Я пригласил ее сесть. Она опустилась на стул, сложила руки на коленях и устремила на меня бесстрастный взгляд. Занятый своими мыслями, я в эту минуту не разглядел ее. Мне было бы трудно ответить, какого она роста, каков цвет ее волос или сколько ей лет. Запомнились лишь две темные змейки бровей над глазами, подвижные и весьма красноречивые. Мне предстояло посвятить помощницу в тайны, которые стали лишь недавно известны мне самому.

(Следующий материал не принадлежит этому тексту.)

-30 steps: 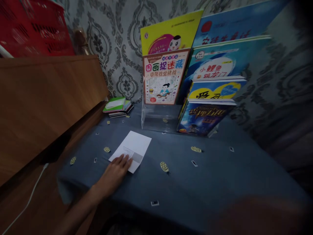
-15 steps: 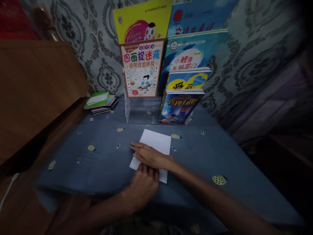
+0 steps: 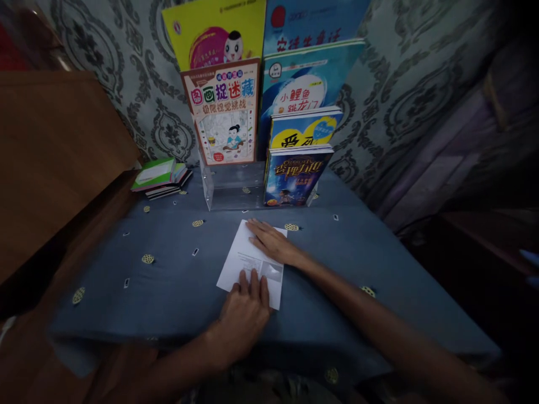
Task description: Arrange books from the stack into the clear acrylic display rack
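A white sheet of paper (image 3: 234, 265) lies slightly turned on the blue tablecloth, with small print and a greyish picture on its lower half. Flat on its upper right part rests my right hand (image 3: 272, 242), fingers stretched toward the top edge. My left hand (image 3: 247, 306) lies over the bottom edge, its fingers extended upward and touching the paper just below the print. Neither hand grips anything. Whether the paper is folded or has more than one layer, I cannot tell.
Behind the paper, a clear acrylic stand (image 3: 231, 197) holds several upright books, among them a dark blue one (image 3: 295, 177) and a picture-puzzle book (image 3: 225, 115). A small stack of booklets (image 3: 162, 177) lies at the back left, near a wooden panel (image 3: 63, 151). Patterned wallpaper (image 3: 168, 132) is behind.
My right hand has slid up and right across the paper, uncovering the print and picture. My left hand's fingers, bent before, are now stretched out. The view has shifted slightly.
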Available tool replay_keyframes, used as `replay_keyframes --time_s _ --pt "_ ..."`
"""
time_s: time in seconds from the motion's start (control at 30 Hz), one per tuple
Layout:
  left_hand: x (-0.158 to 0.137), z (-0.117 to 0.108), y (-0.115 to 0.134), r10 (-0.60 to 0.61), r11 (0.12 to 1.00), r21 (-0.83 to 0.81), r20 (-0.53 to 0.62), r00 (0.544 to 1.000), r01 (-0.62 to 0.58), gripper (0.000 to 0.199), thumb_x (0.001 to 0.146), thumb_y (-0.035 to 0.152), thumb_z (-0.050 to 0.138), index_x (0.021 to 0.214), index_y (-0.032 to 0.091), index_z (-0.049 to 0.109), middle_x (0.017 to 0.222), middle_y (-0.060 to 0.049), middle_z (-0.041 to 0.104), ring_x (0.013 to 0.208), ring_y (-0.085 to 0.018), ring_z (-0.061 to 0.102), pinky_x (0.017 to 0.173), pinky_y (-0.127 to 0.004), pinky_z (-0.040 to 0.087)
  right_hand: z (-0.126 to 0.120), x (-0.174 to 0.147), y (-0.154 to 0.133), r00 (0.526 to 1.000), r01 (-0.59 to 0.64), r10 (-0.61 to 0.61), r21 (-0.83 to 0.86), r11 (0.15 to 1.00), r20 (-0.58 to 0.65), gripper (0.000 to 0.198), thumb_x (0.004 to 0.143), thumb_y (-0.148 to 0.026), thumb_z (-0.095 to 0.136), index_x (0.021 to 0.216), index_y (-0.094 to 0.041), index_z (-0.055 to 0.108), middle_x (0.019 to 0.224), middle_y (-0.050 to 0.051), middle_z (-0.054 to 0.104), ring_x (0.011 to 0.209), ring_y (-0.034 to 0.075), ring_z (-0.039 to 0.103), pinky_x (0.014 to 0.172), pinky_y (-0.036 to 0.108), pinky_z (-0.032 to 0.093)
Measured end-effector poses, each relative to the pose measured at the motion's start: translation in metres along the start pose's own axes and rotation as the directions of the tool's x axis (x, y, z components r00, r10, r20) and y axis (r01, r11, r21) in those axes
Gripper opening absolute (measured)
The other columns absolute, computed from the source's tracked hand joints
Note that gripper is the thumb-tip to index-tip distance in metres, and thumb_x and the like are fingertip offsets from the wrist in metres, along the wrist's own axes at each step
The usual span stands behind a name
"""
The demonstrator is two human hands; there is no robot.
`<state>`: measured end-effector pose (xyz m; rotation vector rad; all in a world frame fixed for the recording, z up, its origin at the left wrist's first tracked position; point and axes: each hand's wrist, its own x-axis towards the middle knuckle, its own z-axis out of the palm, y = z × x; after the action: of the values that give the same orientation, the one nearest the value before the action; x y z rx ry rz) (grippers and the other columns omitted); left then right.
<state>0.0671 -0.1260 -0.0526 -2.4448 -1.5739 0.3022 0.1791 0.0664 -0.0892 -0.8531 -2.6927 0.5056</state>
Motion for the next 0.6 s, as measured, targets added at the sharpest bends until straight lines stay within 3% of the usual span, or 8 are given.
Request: replay_keyframes --time_s 0.23,0.43,0.5,0.6 --pt "0.009 -0.01 0.003 0.034 0.999 0.032 0.025 0.999 -0.035 0.048 0.095 0.019 0.061 0.14 0.004 0.057 0.133 -0.032 0.06 0.115 -0.043 0.067 0.071 -0.04 0.063 -0.01 -0.05 0.007 0.991 -0.129 0.124 -0.122 0.984 -0.047 0.052 0.103 -0.032 0.037 0.147 -0.008 0.048 0.157 0.02 0.043 0.149 0.029 0.036 0.122 0.052 0.03" --pt "0.039 -0.027 0.017 0.035 0.999 0.028 0.007 0.999 -0.036 0.039 0.099 0.017 0.054 0.132 -0.002 0.061 0.113 -0.034 0.069 0.09 -0.035 0.076 0.062 -0.034 0.059 -0.021 -0.05 0.002 0.966 -0.243 0.214 -0.228 0.943 -0.145 0.042 0.101 -0.028 0.042 0.136 -0.016 0.062 0.147 0.017 0.055 0.135 0.033 0.05 0.111 0.054 0.041" --pt "0.047 -0.032 0.019 0.042 0.999 -0.006 -0.007 0.999 -0.042 0.038 0.102 0.022 0.05 0.128 -0.004 0.064 0.105 -0.032 0.072 0.086 -0.031 0.076 0.064 -0.034 0.058 -0.023 -0.045 0.004 0.96 -0.26 0.227 -0.22 0.94 -0.164 0.041 0.1 -0.028 0.043 0.134 -0.017 0.063 0.144 0.017 0.058 0.13 0.034 0.053 0.105 0.052 0.045" --pt "0.052 -0.034 0.016 0.058 0.992 -0.116 -0.018 0.998 -0.06 0.054 0.101 0.047 0.051 0.111 -0.002 0.071 0.094 -0.025 0.073 0.086 -0.029 0.073 0.065 -0.033 0.056 -0.021 -0.04 0.013 0.955 -0.243 0.212 -0.143 0.959 -0.207 0.041 0.098 -0.027 0.045 0.132 -0.016 0.065 0.139 0.016 0.062 0.125 0.032 0.056 0.104 0.05 0.046"
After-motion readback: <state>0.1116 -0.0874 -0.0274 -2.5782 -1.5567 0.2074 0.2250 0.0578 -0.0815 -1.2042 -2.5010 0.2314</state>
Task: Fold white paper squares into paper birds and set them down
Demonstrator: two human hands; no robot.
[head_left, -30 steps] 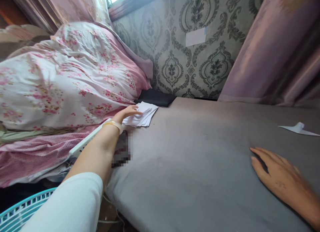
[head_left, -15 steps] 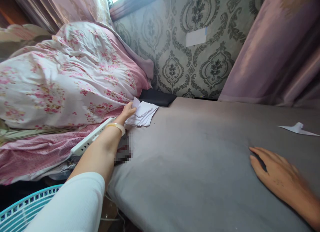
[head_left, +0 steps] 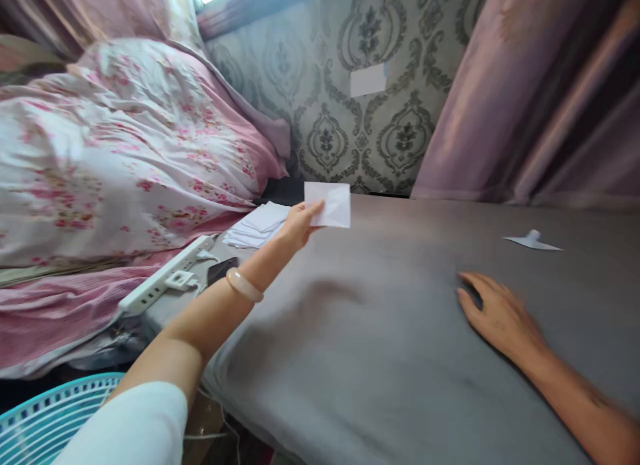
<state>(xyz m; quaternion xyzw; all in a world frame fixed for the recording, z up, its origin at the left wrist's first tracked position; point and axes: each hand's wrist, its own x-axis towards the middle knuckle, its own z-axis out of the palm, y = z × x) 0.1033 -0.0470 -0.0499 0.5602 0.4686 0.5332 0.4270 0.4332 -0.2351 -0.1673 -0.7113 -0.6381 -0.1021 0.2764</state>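
Observation:
Pinched between the thumb and fingers of my left hand [head_left: 299, 226] is a square white sheet of paper [head_left: 334, 206], held up above the grey-covered surface [head_left: 390, 331]. Just left of that hand lies a loose stack of white paper sheets [head_left: 250, 226], partly behind my wrist. My right hand [head_left: 497, 311] rests low over the grey cover on the right, thumb apart from the fingers, with nothing visible in it. Beyond it sits a small folded white paper piece [head_left: 534, 239] with a raised middle.
A white power strip [head_left: 165, 278] with plugs and a dark phone-like object [head_left: 221, 270] lie left of my forearm. A floral quilt [head_left: 165, 138] is heaped at left. Lower left stands a blue plastic basket [head_left: 60, 411]. Behind are patterned wallpaper and a pink curtain [head_left: 480, 118].
My left hand has moved right and up from the stack, carrying one white sheet with it. My right hand keeps its open pose over the cover; the whole view has shifted slightly.

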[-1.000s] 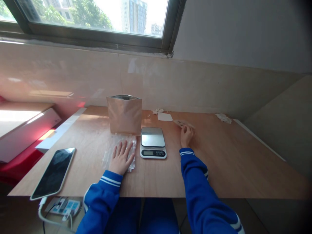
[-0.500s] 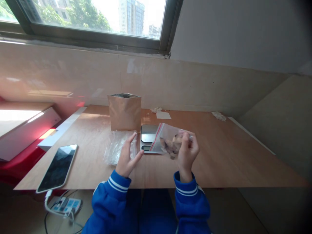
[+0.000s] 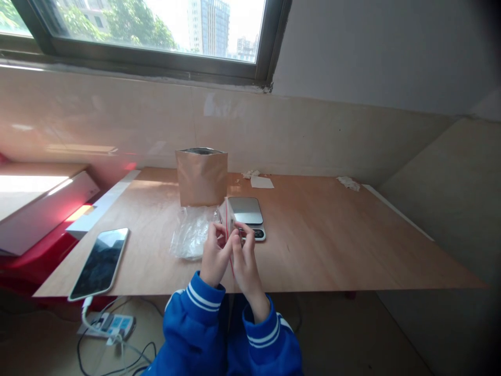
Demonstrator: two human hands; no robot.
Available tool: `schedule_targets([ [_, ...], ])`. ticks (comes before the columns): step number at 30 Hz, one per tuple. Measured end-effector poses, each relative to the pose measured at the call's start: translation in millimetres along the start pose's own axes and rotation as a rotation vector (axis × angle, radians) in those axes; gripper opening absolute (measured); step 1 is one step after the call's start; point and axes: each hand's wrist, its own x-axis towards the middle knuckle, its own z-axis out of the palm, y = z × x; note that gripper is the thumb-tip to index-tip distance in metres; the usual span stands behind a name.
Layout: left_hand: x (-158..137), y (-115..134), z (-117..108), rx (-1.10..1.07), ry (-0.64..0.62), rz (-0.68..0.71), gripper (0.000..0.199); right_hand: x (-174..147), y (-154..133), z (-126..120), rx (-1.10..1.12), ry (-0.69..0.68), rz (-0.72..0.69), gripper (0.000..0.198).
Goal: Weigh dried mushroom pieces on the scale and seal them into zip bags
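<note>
A clear zip-lock bag with a red seal line is turned nearly edge-on to me in front of the scale. My left hand pinches it from the left. From the right, my right hand grips the same bag, fingertips close to the left ones. The brown pieces inside are mostly hidden by my fingers. Just behind stands a small digital scale with a metal plate, its display partly covered by my right hand. A pile of clear plastic bags lies left of my hands.
A brown paper pouch stands upright and open-topped behind the plastic bags. A phone on a charging cable lies at the table's left front edge, above a power strip. White paper and crumpled tissue lie toward the back.
My right hand has brought the zip-lock bag left and turned it edge-on. My left hand, open before, now pinches the bag too. More of the scale shows.
</note>
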Motion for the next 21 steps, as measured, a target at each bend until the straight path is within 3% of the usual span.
schedule_targets([
  [2, -1, 4, 1, 0.009, 0.01, 0.002, 0.032, 0, -2, 2, 0.103, -0.102, 0.072, 0.043],
  [5, -2, 7, 2, 0.049, -0.042, -0.005, 0.033, 5, 0, -1, 0.167, -0.143, 0.114, 0.045],
  [13, 4, 2, 8, 0.254, -0.059, 0.065, 0.031, 9, 12, -9, 0.081, -0.163, -0.042, 0.047],
  [21, 9, 4, 6, 0.3, -0.105, 0.177, 0.029, 9, 13, -10, 0.036, -0.143, -0.047, 0.048],
])
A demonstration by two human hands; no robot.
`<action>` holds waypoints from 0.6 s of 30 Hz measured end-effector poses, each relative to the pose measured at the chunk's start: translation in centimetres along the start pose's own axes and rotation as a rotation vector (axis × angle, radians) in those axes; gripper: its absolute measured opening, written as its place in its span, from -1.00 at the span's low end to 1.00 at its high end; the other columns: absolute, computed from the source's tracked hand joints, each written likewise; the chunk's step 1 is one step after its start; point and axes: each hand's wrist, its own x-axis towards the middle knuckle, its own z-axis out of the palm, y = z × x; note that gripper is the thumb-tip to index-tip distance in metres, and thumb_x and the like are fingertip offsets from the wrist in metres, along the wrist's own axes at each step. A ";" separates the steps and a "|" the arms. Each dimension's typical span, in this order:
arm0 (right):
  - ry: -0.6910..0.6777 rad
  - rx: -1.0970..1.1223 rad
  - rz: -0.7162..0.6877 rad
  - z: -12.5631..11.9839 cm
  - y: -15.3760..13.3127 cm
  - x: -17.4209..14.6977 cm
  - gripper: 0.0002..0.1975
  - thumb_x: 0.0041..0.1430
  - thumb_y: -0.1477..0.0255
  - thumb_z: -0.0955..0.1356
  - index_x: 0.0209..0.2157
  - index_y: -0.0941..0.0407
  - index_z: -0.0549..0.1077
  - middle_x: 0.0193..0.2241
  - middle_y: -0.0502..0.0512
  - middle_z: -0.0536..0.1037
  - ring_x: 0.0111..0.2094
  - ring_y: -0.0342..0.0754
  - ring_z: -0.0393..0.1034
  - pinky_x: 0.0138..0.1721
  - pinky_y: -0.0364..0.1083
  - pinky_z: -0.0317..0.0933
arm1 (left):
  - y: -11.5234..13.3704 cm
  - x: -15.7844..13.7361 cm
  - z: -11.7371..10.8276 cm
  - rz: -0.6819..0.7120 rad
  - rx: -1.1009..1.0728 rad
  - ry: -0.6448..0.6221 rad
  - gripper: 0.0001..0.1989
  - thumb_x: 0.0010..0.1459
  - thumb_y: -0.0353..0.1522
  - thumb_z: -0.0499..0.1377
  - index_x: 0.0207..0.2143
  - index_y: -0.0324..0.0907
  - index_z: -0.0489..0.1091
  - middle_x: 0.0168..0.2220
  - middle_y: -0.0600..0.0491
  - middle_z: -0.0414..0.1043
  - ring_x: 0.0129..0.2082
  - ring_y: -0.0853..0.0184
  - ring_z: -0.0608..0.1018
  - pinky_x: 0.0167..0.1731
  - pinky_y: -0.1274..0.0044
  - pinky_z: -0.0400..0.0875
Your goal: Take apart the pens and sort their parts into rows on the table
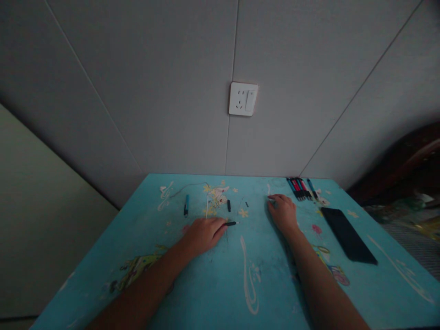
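Note:
My left hand (pixel 205 234) rests low over the table, its fingers closed on a black pen front section (pixel 231 223) with a pale tip that points right. Just beyond that hand lies a thin white stick like a pen refill (pixel 206 206). A short black tube (pixel 228 206) and a tiny black piece (pixel 246 204) are between the two hands. Farther left is a blue and black pen barrel (pixel 186 206). My right hand (pixel 283 212) is on the tabletop at the right, fingertips drawn together; whatever is between them is too small to make out.
Several pens (pixel 299 189) in blue, red and black lie side by side at the back right. Nearer me is a flat black phone-like slab (pixel 348 234). The blue table (pixel 213 288) with printed cartoons meets a grey wall bearing a white socket (pixel 243 99).

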 end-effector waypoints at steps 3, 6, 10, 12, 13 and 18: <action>0.011 0.013 0.006 -0.2 0.1 0.1 -0.69 0.20 0.33 0.31 -0.03 0.05 0.48 -0.09 0.17 0.50 -0.06 0.12 0.31 -0.06 0.05 0.10 | 0.0 0.0 0.0 -0.006 0.007 -0.007 -0.69 0.36 -0.20 -0.06 -0.09 -0.08 0.42 -0.25 0.04 0.54 -0.29 0.29 0.58 -0.27 0.48 0.43; 0.014 -0.004 0.024 -0.6 0.4 0.0 -0.65 0.19 0.32 0.32 0.01 0.04 0.46 -0.08 0.19 0.50 -0.05 0.15 0.32 -0.07 0.06 0.10 | -0.1 0.0 0.0 -0.022 0.012 -0.012 -0.69 0.36 -0.19 -0.05 -0.06 -0.07 0.41 -0.22 0.04 0.54 -0.28 0.28 0.58 -0.27 0.47 0.43; -0.031 -0.038 0.078 -0.9 0.6 -0.5 -0.67 0.20 0.34 0.31 0.00 0.03 0.46 -0.12 0.19 0.53 -0.08 0.15 0.35 -0.11 0.05 0.11 | 0.0 0.0 0.0 -0.017 0.003 -0.028 -0.70 0.36 -0.20 -0.06 -0.07 -0.07 0.41 -0.22 0.04 0.54 -0.26 0.29 0.58 -0.25 0.47 0.42; -0.050 -0.029 0.097 -0.9 0.5 -0.6 -0.68 0.22 0.36 0.28 -0.01 0.03 0.47 -0.14 0.18 0.55 -0.10 0.14 0.37 -0.13 0.04 0.12 | 0.0 0.1 -0.1 -0.013 0.008 -0.037 -0.70 0.37 -0.21 -0.07 -0.07 -0.07 0.40 -0.22 0.05 0.54 -0.26 0.28 0.58 -0.26 0.47 0.42; -0.057 -0.017 0.103 -0.9 0.4 -0.7 -0.69 0.23 0.37 0.27 -0.01 0.03 0.47 -0.15 0.18 0.56 -0.11 0.13 0.38 -0.14 0.03 0.12 | 0.1 0.1 -0.1 -0.013 0.010 -0.039 -0.70 0.37 -0.21 -0.07 -0.07 -0.07 0.40 -0.21 0.05 0.54 -0.26 0.28 0.58 -0.26 0.47 0.42; -0.074 0.045 0.102 -0.4 0.3 -0.5 -0.70 0.22 0.41 0.26 -0.03 0.04 0.48 -0.18 0.13 0.58 -0.15 0.09 0.42 -0.17 0.00 0.15 | 0.0 0.1 -0.2 -0.003 0.016 -0.039 -0.71 0.37 -0.22 -0.06 -0.09 -0.09 0.40 -0.23 0.04 0.54 -0.26 0.29 0.58 -0.26 0.47 0.43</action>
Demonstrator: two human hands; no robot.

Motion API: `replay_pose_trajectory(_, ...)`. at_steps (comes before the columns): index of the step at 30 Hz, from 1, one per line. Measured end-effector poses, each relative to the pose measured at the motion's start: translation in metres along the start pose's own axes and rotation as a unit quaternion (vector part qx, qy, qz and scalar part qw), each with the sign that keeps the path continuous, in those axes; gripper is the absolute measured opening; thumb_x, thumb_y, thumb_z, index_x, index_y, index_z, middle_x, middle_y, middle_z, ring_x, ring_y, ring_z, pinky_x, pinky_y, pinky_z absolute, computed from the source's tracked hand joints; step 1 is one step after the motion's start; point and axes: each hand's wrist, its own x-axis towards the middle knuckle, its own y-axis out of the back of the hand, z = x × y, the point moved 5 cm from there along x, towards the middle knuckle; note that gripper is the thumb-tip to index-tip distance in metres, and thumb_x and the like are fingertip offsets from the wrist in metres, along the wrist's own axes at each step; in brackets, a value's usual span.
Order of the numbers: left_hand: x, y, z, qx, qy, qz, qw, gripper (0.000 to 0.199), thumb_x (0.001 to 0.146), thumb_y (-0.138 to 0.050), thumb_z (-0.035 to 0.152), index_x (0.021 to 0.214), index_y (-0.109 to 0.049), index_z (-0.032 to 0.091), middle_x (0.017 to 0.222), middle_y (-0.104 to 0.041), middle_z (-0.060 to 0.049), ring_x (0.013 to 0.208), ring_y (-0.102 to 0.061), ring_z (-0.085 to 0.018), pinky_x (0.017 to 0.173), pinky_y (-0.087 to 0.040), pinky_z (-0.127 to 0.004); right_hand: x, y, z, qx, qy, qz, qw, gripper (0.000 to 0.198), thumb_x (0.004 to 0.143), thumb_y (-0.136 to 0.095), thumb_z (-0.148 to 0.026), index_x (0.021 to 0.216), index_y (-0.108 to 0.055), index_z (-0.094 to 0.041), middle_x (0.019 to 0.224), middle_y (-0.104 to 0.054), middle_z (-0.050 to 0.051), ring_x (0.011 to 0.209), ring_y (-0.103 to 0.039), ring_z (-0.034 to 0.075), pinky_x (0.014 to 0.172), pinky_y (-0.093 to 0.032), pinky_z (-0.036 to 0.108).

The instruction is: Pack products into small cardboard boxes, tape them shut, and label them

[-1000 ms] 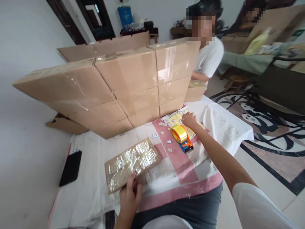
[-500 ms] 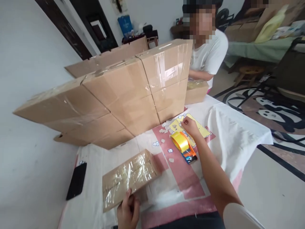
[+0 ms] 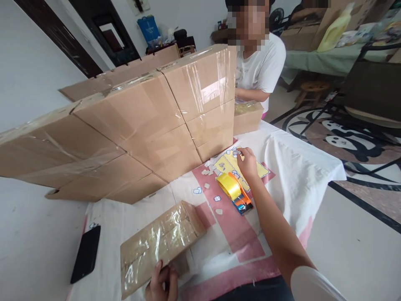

Она должна знать, что смерть — процесс постепенный, начальную стадию его называют клинической смертью, и наш долг позаботиться, чтобы она не стала окончательной. Пусть сознание больного утрачено, дыхание замерло и сердце не сокращается, но пока клетки коры мозга уцелели, не все потеряно. Им дано жить шесть–семь минут после, того, как замерло биение сердца и последний вздох отзвучал. Под внешним покровом смерти долго теплится жизнь: не прерывается обмен веществ, минут пятнадцать проживет спинной мозг, минут тридцать — продолговатый, а двигательные и чувствительные нервы — до часа. Дыхание может быть восстановлено и через полчаса, а сердце — даже спустя двое суток. Позже всех оно умирает, чтобы вновь пробудиться первым.

Едва я успел это рассказать, дверь распахнулась, и в лабораторию внесли больного. Врач скороговоркой сообщил, что наступила агония, дальнейшее зависит от нашего искусства. В моем распоряжении оставались шесть–семь минут, чтобы подготовить помощницу и вернуть к жизни умирающего.